George Thornton
- Born: George Thornton 20 January 1997 (age 29)
- Height: 1.91 m (6 ft 3 in)
- Weight: 117 kg (18 st 6 lb)
- School: Moulton College Bishop Burton College

Rugby union career
- Position: Loosehead Prop

Amateur team(s)
- Years: Team / Apps / (Points)
- Bishop Burton College
- –: Market Harborough

Senior career
- Years: Team / Apps / (Points)
- 2017–19: Wasps / 4 / (0)
- 2019: →Nottingham / 3 / (0)
- 2019–21: Glasgow Warriors / 2 / (0)
- 2023: Chicago Hounds / 14 / (10)

Super Rugby
- Years: Team / Apps / (Points)
- 2019–2020: Boroughmuir Bears / 1 / (5)
- 2021–23: Ayrshire Bulls
- 2024: Waratahs / 2 / (0)

International career
- Years: Team / Apps / (Points)
- Scotland U18s / 5 / (5)
- 2016–2018: Scotland U20

= George Thornton (rugby union) =

Scottish rugby union footballer (born 1997)

George Thornton (born 20 January 1997) is a former Scotland U20 international rugby union player who plays for Ayrshire Bulls as a prop.

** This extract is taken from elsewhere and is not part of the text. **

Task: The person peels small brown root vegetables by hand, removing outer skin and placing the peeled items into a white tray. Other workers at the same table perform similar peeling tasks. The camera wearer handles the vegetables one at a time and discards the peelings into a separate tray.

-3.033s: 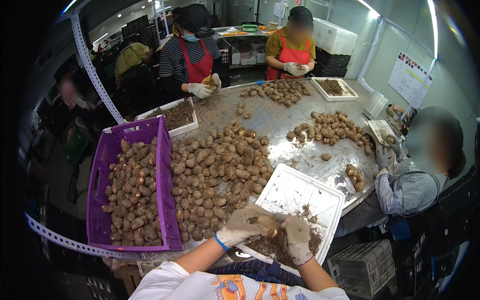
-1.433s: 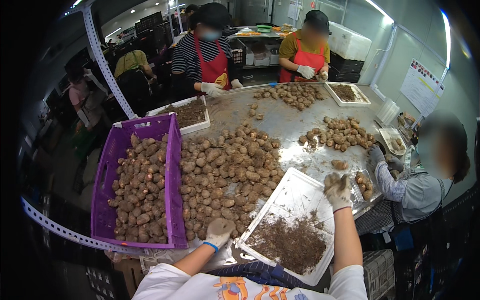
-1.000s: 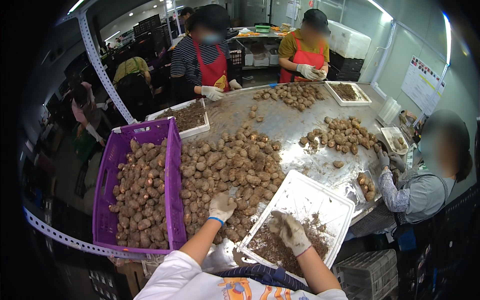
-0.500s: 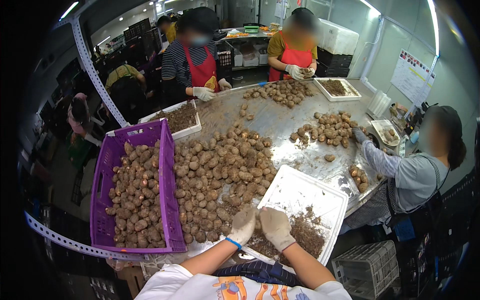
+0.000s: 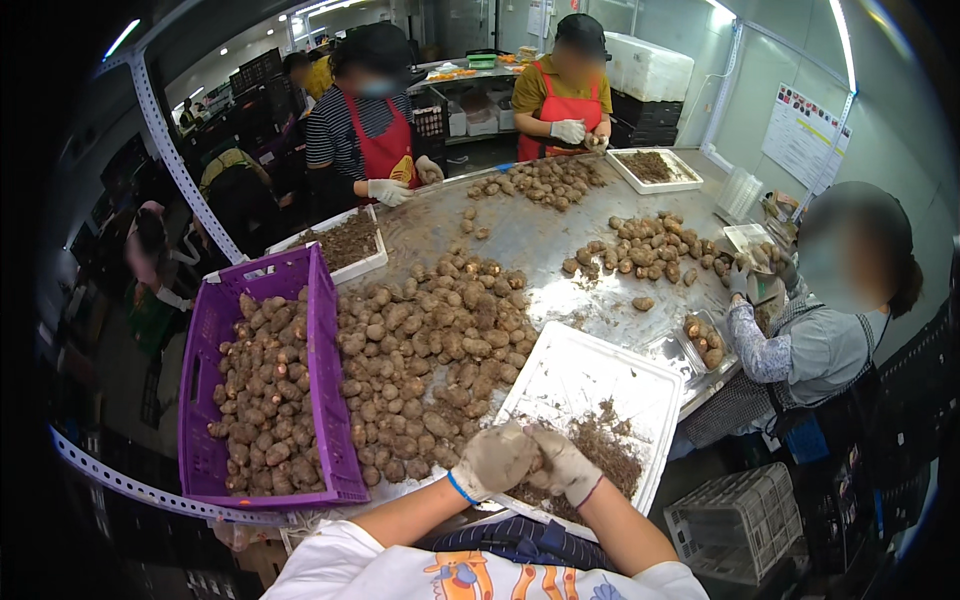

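Note:
My left hand and my right hand, both in soiled pale gloves, meet over the near edge of a white foam tray. Fingers on both are curled closed around a small taro, mostly hidden between them. Under and beside my right hand, brown peelings and root fibres cover the tray's near part. A large heap of small brown taros spreads over the metal table to the left of the tray.
Left stands a purple crate filled with taros. Co-workers stand across the table and at right, near smaller taro piles and debris trays. A clear box of taros sits right of my tray; a grey crate stands low right.
My hands have turned slightly against each other, staying over the tray. The co-worker at right has drawn a hand back from the pile toward a container. The view has shifted slightly.

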`<state>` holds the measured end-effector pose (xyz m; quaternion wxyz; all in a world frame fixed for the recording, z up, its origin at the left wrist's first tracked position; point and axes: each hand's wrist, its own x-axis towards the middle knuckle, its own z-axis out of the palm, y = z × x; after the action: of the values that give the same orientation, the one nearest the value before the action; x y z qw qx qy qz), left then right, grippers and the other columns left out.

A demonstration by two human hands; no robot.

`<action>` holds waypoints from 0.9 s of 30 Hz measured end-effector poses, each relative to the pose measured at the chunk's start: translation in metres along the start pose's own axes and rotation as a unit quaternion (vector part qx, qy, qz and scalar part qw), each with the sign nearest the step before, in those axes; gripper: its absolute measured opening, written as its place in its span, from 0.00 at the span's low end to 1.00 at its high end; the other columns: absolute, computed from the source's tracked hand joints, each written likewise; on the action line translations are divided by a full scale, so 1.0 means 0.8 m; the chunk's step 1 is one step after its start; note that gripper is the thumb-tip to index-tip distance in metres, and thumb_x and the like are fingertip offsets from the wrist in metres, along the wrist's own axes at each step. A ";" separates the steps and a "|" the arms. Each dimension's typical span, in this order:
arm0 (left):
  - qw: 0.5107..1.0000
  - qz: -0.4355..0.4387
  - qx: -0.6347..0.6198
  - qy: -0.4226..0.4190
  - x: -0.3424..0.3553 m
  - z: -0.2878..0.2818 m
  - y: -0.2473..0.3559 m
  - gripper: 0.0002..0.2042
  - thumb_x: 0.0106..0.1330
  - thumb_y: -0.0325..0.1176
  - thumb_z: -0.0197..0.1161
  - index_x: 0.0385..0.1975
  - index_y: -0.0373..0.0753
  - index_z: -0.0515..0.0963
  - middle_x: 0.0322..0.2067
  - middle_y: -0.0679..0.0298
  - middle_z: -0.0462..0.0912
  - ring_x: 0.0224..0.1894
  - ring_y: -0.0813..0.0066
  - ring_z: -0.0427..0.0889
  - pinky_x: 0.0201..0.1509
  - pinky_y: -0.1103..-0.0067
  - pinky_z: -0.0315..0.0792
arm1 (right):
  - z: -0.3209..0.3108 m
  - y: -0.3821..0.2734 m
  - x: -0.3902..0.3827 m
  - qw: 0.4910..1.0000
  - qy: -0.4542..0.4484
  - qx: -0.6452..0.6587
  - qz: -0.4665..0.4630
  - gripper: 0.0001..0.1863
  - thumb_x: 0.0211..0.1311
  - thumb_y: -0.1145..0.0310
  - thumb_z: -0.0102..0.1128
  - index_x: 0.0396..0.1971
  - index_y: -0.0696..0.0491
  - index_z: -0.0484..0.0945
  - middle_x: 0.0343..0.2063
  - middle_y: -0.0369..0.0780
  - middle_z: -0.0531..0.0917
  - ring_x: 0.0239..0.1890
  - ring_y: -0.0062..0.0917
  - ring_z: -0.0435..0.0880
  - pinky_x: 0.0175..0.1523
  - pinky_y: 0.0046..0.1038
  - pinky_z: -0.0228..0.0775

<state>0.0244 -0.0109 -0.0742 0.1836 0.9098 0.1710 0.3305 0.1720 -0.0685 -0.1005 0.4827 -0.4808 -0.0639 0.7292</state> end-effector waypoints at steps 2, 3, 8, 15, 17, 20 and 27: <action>0.998 0.029 -0.052 -0.002 0.018 0.001 0.011 0.07 0.63 0.31 0.56 0.33 0.39 0.80 0.26 0.58 0.78 0.27 0.61 0.80 0.29 0.72 0.75 | -0.011 0.019 0.004 0.992 -0.033 0.119 0.024 0.17 0.66 0.54 0.56 0.40 0.54 0.77 0.33 0.39 0.81 0.30 0.24 0.81 0.31 0.27 0.76; 0.996 0.043 -0.076 -0.002 0.023 0.002 0.014 0.07 0.63 0.32 0.56 0.34 0.39 0.80 0.26 0.59 0.79 0.28 0.62 0.80 0.31 0.72 0.75 | -0.014 0.025 0.005 0.982 -0.051 0.176 0.036 0.17 0.66 0.55 0.57 0.41 0.54 0.77 0.36 0.40 0.81 0.34 0.25 0.83 0.37 0.29 0.82; 0.976 -0.059 -0.158 0.140 0.024 0.025 -0.005 0.13 0.66 0.32 0.58 0.46 0.34 0.77 0.33 0.54 0.80 0.32 0.59 0.81 0.37 0.71 0.75 | -0.012 -0.009 -0.035 0.991 -0.002 0.116 -0.069 0.20 0.72 0.54 0.47 0.45 0.56 0.76 0.38 0.40 0.80 0.37 0.23 0.81 0.44 0.27 0.78; 0.829 -0.455 -0.282 -0.163 0.046 0.008 0.006 0.18 0.72 0.44 0.46 0.41 0.38 0.79 0.35 0.55 0.83 0.40 0.66 0.82 0.44 0.73 0.73 | -0.009 -0.001 -0.035 0.828 0.158 -0.420 -0.336 0.16 0.68 0.61 0.49 0.38 0.58 0.78 0.26 0.42 0.82 0.28 0.30 0.83 0.32 0.30 0.72; 0.766 -0.535 -0.347 -0.082 0.048 0.018 0.018 0.21 0.72 0.49 0.43 0.39 0.40 0.80 0.33 0.56 0.83 0.38 0.65 0.82 0.43 0.70 0.73 | 0.015 -0.009 -0.057 0.752 0.189 -0.501 -0.384 0.16 0.67 0.60 0.48 0.38 0.56 0.78 0.25 0.47 0.82 0.27 0.41 0.83 0.31 0.38 0.73; 0.825 -0.489 -0.268 -0.085 0.033 0.023 0.021 0.21 0.72 0.50 0.44 0.36 0.40 0.80 0.30 0.54 0.82 0.36 0.61 0.83 0.40 0.69 0.73 | 0.035 -0.025 -0.069 0.618 0.227 -0.679 -0.323 0.19 0.71 0.59 0.40 0.34 0.55 0.79 0.29 0.53 0.81 0.29 0.50 0.81 0.35 0.45 0.73; 0.920 -0.364 -0.118 -0.084 0.020 0.039 0.038 0.17 0.71 0.42 0.49 0.30 0.34 0.77 0.27 0.51 0.81 0.26 0.55 0.78 0.32 0.66 0.73 | -0.039 -0.029 0.013 0.961 0.180 -0.206 -0.036 0.21 0.70 0.58 0.43 0.38 0.60 0.79 0.31 0.49 0.83 0.31 0.38 0.83 0.34 0.38 0.74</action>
<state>0.0626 -0.0372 -0.0744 0.4105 0.7813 0.4339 0.1811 0.2099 -0.0602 -0.1105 0.4024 -0.6910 -0.1420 0.5835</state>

He also plays for the Chicago Hounds in Major League Rugby (MLR).

==Rugby Union career==

===Amateur career===

Thornton played for Bishop Burton College in the BUCS University leagues. He also played for Market Harborough in Midlands 2 East (South).

While at Moulton College in Northampton, Thornton was selected for the Scottish Exiles.

===Professional career===

Thornton was signed by Wasps in 2017 as an academy player. He has made 4 appearances for Wasps.

In 2019 he was loaned out to Nottingham to play in the RFU Championship.

On 3 April 2019 it was announced that Thornton would sign for Glasgow Warriors for the 2019–20 season. He made his debut for the Warriors on 12 October 2019 against Cardiff Blues in a 17-13 win at Scotstoun Stadium.

On 16 November 2019 he played for the Boroughmuir Bears in the Super 6. He scored a try.

He was released by Glasgow Warriors at the end of the 2020-21 season and was quickly signed by the Ayrshire Bulls for the 2021-22 season.

===International career===

Thornton represented Scotland under 18s five times scoring one try. He made his debut for Scotland under 20s in the Six Nations match against England. He played in the 2017 Under 20 Six Nations Championship and the Under 20 World Rugby Championship. He started in all of Scotland's 5 matches in Georgia. Thornton is Scottish qualified through his mother from North Berwick.